*Dataset content*
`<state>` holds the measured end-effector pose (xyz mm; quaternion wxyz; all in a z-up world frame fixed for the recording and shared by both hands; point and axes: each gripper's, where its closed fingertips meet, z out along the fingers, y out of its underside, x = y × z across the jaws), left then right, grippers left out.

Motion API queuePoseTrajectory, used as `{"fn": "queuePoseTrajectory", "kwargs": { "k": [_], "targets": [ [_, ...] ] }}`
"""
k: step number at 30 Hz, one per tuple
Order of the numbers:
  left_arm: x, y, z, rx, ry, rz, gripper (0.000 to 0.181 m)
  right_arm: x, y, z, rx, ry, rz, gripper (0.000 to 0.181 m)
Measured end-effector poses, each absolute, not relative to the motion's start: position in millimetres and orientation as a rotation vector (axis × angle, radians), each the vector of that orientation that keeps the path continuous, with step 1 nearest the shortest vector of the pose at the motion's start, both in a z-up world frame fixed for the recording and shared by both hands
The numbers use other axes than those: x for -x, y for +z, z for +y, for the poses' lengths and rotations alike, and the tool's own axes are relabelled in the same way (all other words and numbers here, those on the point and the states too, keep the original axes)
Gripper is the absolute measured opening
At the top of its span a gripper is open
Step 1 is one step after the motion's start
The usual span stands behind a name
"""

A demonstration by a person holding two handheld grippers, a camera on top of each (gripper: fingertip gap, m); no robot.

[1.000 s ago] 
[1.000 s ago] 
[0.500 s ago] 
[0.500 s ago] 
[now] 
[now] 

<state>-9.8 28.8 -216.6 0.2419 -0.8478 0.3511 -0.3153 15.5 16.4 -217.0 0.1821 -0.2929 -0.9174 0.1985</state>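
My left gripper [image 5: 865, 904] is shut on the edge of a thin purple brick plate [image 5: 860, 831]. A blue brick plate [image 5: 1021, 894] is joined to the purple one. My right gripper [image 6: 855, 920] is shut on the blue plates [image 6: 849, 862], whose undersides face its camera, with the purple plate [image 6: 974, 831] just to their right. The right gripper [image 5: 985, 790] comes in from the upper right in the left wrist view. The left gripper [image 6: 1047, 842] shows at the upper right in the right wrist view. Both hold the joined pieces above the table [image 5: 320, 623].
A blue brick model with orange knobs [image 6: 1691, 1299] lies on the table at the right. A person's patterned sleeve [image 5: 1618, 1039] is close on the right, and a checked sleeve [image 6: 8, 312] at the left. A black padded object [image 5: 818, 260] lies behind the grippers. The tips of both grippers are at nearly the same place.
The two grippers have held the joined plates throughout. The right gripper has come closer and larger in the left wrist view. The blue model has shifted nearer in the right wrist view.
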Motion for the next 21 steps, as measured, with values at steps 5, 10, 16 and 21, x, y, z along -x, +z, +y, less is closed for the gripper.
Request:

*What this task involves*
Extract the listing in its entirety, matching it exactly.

*Exercise output*
`<state>` holds the measured end-effector pose (xyz mm; quaternion wxyz; all in a z-up world frame fixed for the recording and shared by both hands; point and axes: each gripper's, where its closed fingertips meet, z out along the fingers, y out of its underside, x = y × z across the jaws), left then right, grippers left out.

Motion API queuePoseTrajectory, used as `{"fn": "queuePoseTrajectory", "kwargs": { "k": [_], "targets": [ [_, ...] ] }}`
"""
k: step number at 30 Hz, one per tuple
Order of the numbers:
  left_arm: x, y, z, rx, ry, rz, gripper (0.000 to 0.181 m)
  right_arm: x, y, z, rx, ry, rz, gripper (0.000 to 0.181 m)
Measured end-effector poses, each absolute, not relative to the motion's start: position in millimetres and orientation as a rotation vector (axis × angle, radians), each the vector of that orientation that keeps the path continuous, with step 1 nearest the shortest vector of the pose at the motion's start, both in a z-up world frame fixed for the recording and shared by both hands
The numbers use other axes than those: x for -x, y for +z, z for +y, for the poses' lengths and rotations alike, and the tool's own axes are relabelled in the same way (all other words and numbers here, those on the point and the states too, keep the original axes)
Gripper is the absolute measured opening
At the top of its span a gripper is open
Step 1 is one step after the motion's start
The usual span stands behind a name
"""

A demonstration by a person holding two handheld grippers, a camera on top of each (gripper: fingertip gap, m); no robot.

[1.000 s ago] 
[1.000 s ago] 
[0.500 s ago] 
[0.500 s ago] 
[now] 
[now] 

<state>-9.8 28.8 -216.6 0.2419 -0.8478 0.3511 -0.3153 15.5 16.4 -217.0 0.1821 -0.2929 -0.9174 0.1985</state>
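My left gripper [image 5: 865, 904] is shut on the edge of a thin purple brick plate [image 5: 860, 831]. A blue brick plate [image 5: 1021, 894] is joined to the purple one. My right gripper [image 6: 855, 920] is shut on the blue plates [image 6: 849, 862], whose undersides face its camera, with the purple plate [image 6: 974, 831] just to their right. The right gripper [image 5: 985, 790] comes in from the upper right in the left wrist view. The left gripper [image 6: 1047, 842] shows at the upper right in the right wrist view. Both hold the joined pieces above the table [image 5: 320, 623].
A blue brick model with orange knobs [image 6: 1691, 1299] lies on the table at the right. A person's patterned sleeve [image 5: 1618, 1039] is close on the right, and a checked sleeve [image 6: 8, 312] at the left. A black padded object [image 5: 818, 260] lies behind the grippers. The tips of both grippers are at nearly the same place.
The two grippers have held the joined plates throughout. The right gripper has come closer and larger in the left wrist view. The blue model has shifted nearer in the right wrist view.
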Motion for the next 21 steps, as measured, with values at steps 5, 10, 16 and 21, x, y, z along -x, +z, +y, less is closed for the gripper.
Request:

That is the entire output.